Which of the lines below include "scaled"? Each one should be copied out.
_ _ _ _ _
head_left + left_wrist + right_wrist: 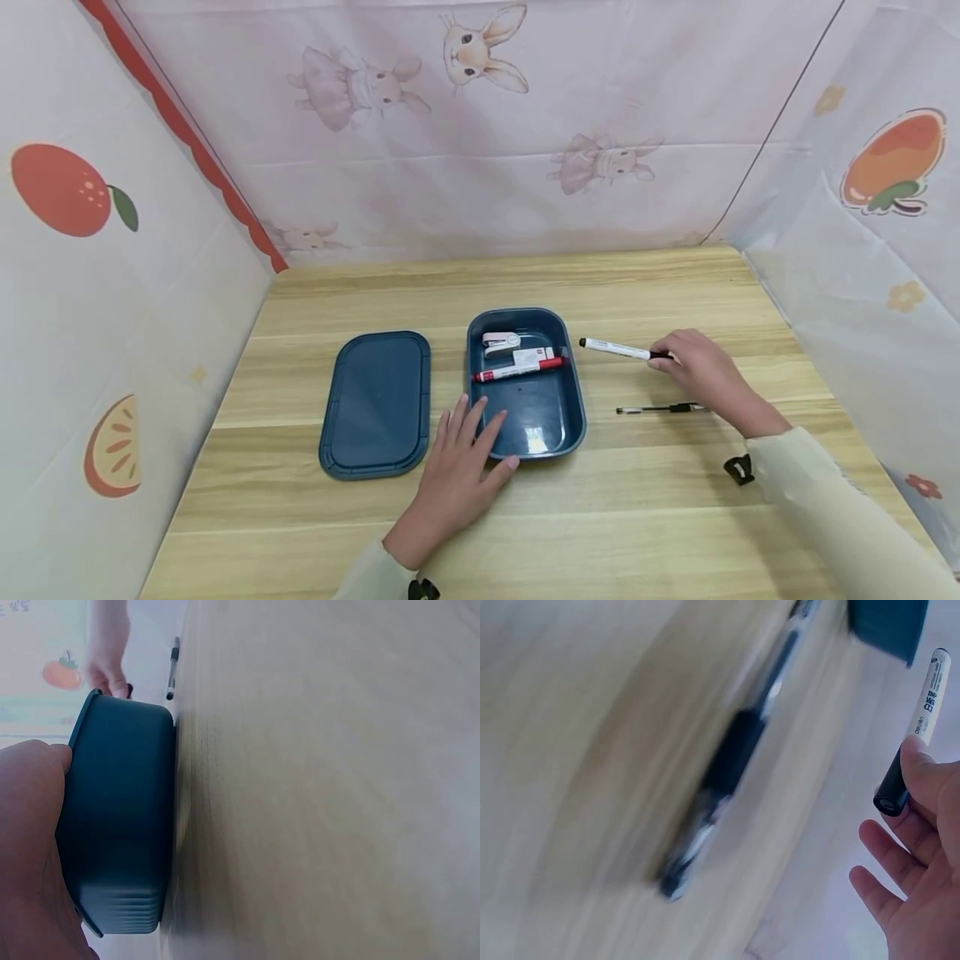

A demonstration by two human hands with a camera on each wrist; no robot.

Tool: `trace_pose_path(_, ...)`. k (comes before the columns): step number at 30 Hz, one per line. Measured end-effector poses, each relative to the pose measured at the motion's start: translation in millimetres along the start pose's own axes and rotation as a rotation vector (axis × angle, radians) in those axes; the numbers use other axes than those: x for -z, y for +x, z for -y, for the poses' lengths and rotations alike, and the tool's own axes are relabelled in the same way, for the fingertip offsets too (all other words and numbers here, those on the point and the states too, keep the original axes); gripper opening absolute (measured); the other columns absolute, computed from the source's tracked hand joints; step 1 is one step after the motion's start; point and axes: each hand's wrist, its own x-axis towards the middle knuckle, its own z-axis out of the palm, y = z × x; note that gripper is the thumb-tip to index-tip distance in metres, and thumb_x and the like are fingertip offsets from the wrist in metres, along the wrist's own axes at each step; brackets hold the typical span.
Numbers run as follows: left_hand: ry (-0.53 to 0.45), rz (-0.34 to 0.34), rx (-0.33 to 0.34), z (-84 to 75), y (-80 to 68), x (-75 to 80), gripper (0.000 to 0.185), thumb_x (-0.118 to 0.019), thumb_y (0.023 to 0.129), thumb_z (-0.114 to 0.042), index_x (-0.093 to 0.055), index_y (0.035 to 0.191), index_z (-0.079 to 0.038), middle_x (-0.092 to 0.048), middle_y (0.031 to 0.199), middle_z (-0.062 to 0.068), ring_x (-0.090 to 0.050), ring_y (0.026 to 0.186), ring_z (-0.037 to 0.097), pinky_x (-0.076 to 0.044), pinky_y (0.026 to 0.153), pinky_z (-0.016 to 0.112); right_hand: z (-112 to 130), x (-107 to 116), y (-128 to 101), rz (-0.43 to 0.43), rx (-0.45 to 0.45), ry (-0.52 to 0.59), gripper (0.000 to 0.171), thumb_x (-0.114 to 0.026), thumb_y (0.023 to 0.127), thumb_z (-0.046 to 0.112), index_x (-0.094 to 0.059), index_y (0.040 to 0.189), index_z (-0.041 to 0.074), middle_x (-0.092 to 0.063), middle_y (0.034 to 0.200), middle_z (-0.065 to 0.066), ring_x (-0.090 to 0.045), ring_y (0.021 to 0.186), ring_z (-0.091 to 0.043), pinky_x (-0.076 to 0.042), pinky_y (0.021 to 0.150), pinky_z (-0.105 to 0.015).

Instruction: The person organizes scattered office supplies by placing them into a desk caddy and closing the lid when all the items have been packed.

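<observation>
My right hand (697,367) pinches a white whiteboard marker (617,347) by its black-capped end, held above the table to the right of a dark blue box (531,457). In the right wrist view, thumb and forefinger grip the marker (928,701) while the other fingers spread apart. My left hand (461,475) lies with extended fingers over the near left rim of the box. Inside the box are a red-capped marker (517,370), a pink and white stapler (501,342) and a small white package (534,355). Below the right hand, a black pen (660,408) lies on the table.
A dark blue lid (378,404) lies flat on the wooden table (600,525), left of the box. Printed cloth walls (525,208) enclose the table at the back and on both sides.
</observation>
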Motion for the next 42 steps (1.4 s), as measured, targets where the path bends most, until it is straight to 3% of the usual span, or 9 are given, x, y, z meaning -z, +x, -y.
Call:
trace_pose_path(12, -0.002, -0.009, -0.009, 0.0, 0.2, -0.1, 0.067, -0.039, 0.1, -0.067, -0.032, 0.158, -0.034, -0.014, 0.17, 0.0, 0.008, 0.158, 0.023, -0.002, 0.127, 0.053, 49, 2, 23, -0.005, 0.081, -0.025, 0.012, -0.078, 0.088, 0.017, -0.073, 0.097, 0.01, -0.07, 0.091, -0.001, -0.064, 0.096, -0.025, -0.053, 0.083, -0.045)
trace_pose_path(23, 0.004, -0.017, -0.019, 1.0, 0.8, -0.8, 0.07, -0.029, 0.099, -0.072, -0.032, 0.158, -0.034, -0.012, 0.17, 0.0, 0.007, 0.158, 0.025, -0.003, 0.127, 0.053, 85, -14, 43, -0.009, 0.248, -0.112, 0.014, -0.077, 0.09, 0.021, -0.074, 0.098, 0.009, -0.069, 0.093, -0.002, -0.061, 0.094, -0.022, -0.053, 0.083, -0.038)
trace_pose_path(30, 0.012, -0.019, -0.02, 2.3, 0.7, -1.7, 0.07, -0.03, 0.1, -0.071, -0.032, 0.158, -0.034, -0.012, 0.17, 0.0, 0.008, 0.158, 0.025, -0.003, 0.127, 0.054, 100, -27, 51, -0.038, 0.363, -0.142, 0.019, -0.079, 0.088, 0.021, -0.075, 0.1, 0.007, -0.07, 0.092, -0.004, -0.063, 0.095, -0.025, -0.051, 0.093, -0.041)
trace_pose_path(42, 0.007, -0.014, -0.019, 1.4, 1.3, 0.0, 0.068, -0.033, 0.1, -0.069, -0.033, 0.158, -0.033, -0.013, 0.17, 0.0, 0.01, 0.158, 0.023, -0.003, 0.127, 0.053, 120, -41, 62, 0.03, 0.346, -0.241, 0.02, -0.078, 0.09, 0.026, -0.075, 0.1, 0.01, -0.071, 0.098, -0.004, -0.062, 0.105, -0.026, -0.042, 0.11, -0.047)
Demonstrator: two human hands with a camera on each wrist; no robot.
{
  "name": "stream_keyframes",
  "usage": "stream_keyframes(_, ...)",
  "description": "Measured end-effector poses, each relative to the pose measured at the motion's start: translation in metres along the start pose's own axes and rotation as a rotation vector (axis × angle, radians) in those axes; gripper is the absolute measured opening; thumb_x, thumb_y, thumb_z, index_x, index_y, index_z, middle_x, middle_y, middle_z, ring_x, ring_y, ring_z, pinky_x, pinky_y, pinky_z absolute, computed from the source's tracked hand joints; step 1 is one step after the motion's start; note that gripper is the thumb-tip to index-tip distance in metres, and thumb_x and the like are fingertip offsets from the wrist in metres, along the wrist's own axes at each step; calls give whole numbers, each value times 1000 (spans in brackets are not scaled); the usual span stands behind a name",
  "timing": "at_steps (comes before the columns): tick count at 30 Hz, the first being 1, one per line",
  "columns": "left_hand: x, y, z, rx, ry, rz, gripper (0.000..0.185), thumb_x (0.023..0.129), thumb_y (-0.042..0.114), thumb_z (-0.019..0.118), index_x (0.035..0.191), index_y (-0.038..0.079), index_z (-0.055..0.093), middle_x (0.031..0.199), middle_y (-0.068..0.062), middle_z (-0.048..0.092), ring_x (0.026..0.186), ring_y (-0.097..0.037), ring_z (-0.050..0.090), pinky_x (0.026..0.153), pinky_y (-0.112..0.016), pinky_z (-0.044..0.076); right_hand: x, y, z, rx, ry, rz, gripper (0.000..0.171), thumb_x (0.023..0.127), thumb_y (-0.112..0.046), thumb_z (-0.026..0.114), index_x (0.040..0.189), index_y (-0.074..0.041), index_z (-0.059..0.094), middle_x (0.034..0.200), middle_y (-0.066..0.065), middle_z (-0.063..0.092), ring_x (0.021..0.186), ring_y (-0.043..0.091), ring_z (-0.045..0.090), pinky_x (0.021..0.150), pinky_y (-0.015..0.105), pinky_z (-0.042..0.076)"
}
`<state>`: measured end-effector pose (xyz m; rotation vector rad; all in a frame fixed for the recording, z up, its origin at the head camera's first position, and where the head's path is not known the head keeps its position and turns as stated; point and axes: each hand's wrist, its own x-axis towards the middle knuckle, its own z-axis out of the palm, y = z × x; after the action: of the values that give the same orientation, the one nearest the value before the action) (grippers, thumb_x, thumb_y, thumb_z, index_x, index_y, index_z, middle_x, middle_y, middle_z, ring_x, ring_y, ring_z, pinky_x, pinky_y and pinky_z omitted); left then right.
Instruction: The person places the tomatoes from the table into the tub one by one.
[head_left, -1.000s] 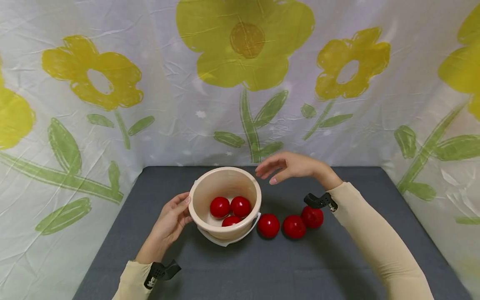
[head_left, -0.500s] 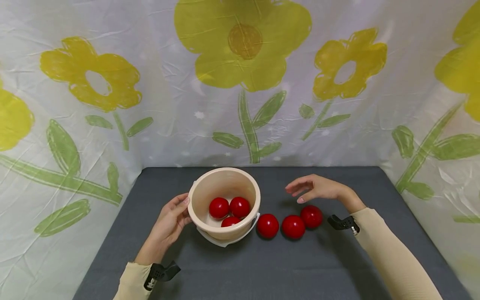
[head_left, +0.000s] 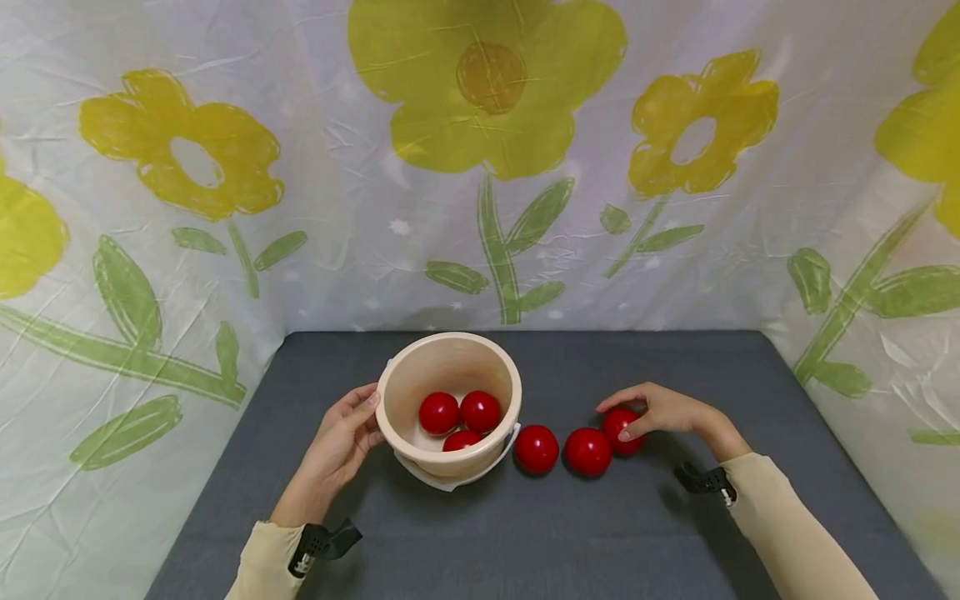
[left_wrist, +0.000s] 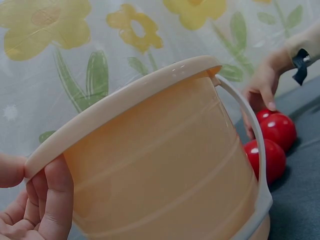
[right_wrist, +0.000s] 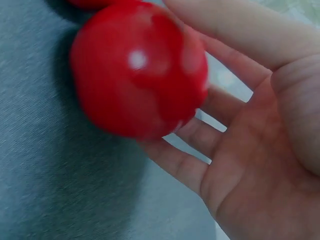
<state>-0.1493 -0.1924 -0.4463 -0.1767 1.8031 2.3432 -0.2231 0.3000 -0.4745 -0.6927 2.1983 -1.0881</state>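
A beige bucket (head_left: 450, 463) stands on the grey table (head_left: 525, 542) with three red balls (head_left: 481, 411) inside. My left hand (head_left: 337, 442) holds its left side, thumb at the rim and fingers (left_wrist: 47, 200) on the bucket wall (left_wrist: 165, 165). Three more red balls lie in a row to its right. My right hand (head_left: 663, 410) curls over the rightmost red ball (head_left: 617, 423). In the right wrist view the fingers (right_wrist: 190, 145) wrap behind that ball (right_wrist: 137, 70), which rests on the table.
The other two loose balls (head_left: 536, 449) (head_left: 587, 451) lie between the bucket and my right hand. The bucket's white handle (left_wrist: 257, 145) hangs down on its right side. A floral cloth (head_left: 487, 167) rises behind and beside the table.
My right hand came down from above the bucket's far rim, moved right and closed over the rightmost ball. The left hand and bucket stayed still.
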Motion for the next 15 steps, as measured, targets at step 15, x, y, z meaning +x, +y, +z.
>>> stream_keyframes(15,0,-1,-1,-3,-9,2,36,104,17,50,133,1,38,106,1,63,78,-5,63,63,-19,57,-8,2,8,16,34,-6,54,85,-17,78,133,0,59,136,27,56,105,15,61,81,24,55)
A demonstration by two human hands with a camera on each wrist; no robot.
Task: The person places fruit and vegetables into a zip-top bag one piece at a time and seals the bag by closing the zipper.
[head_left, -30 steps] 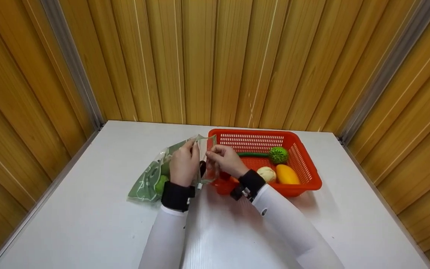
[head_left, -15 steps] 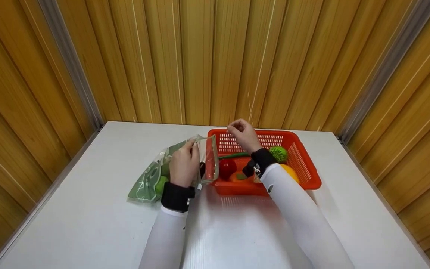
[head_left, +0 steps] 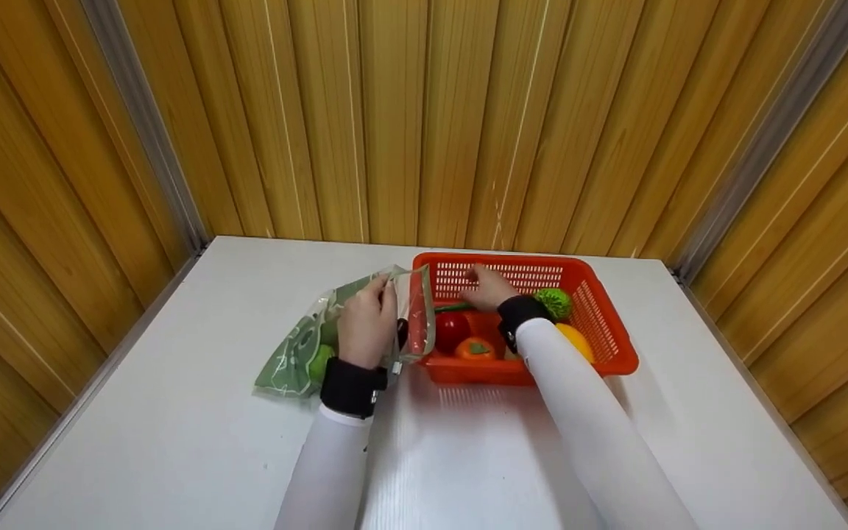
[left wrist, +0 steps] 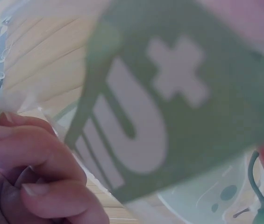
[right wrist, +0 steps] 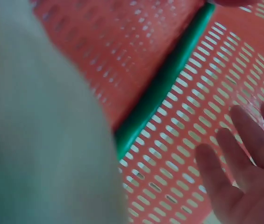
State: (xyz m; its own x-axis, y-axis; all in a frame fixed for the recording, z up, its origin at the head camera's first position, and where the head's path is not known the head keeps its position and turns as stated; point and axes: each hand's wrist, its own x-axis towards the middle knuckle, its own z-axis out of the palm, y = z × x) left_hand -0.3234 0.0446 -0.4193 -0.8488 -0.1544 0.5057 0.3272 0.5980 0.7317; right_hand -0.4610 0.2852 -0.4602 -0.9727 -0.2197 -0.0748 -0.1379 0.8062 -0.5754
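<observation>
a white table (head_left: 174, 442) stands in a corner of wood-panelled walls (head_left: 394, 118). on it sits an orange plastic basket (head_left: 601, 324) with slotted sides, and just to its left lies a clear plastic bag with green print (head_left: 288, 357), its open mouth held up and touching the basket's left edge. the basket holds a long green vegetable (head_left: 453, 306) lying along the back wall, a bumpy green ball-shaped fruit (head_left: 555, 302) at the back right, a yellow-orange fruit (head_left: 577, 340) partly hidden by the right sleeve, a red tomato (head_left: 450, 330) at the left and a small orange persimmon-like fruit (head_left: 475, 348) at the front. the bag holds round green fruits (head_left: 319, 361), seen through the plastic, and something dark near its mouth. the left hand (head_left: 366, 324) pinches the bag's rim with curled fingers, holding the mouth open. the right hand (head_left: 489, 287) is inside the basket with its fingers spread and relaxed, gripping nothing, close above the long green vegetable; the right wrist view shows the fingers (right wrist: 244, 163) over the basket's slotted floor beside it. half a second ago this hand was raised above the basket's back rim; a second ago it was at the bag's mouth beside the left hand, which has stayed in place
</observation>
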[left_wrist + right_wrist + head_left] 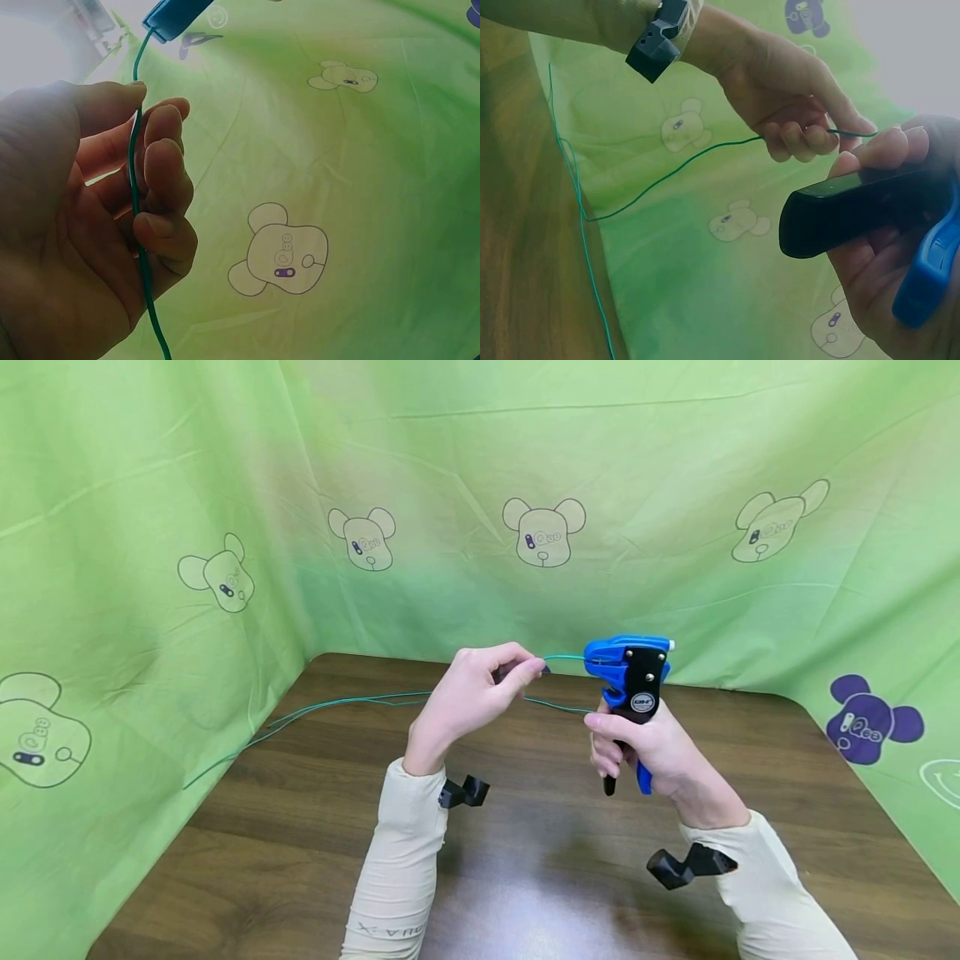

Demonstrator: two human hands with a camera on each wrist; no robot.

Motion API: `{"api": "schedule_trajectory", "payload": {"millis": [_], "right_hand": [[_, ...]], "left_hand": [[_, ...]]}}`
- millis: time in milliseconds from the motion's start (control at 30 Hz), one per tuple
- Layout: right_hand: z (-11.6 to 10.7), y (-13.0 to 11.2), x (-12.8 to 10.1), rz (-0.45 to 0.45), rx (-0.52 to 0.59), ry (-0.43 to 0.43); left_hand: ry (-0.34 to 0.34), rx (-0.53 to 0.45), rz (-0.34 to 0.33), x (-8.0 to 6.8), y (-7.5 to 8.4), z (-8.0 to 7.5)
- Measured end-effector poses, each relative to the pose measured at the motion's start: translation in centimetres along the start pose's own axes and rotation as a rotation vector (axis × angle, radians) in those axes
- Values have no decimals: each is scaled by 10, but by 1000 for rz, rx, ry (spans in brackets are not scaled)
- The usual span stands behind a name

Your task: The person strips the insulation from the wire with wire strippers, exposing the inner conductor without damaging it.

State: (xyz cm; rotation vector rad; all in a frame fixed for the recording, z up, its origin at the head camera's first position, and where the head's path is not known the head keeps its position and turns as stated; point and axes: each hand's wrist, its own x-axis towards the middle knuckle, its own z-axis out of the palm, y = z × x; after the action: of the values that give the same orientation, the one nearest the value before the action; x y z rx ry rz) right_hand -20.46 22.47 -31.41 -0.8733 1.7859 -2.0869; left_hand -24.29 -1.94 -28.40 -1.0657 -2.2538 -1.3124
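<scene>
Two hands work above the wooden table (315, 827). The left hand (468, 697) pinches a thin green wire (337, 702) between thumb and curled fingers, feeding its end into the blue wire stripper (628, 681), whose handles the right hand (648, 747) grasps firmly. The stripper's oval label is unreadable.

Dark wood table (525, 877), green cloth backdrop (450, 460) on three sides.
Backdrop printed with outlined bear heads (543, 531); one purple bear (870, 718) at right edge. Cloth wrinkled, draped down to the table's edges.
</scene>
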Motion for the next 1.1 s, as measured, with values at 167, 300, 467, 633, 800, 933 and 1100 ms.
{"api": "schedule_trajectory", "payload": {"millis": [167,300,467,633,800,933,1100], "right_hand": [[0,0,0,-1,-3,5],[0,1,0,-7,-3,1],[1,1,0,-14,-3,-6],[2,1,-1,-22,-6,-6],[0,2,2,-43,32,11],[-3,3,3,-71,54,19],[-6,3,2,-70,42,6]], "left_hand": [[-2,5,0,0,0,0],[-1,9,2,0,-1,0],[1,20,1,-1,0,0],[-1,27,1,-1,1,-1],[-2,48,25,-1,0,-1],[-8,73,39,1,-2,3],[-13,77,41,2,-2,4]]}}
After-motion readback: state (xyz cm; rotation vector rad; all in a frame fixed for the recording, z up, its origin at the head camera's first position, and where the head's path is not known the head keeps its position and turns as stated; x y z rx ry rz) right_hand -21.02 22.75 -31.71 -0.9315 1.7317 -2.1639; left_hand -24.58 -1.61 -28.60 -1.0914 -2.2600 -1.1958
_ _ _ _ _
**SOLUTION TO THE EXERCISE**
  "description": "Measured end-effector poses, each relative to the pose measured at the motion's start: translation in metres along the start pose's own axes and rotation as a rotation vector (axis × angle, radians) in those axes; gripper is the absolute measured opening; thumb_x, thumb_y, thumb_z, index_x, index_y, index_z, middle_x, middle_y, middle_z, ring_x, ring_y, ring_z, pinky_x, pinky_y, pinky_z absolute, computed from the source's tracked hand joints; step 1 is one step after the motion's start; note that gripper is the thumb-tip to index-tip distance in metres, and thumb_x and the like are fingertip offsets from the wrist in metres, along the wrist's own axes at each step; calls give whole numbers, each value times 1000 (spans in brackets are not scaled); the usual span stands behind a name",
- Values have no decimals: each is scaled by 10, but by 1000 for rz, rx, ry (spans in brackets are not scaled)

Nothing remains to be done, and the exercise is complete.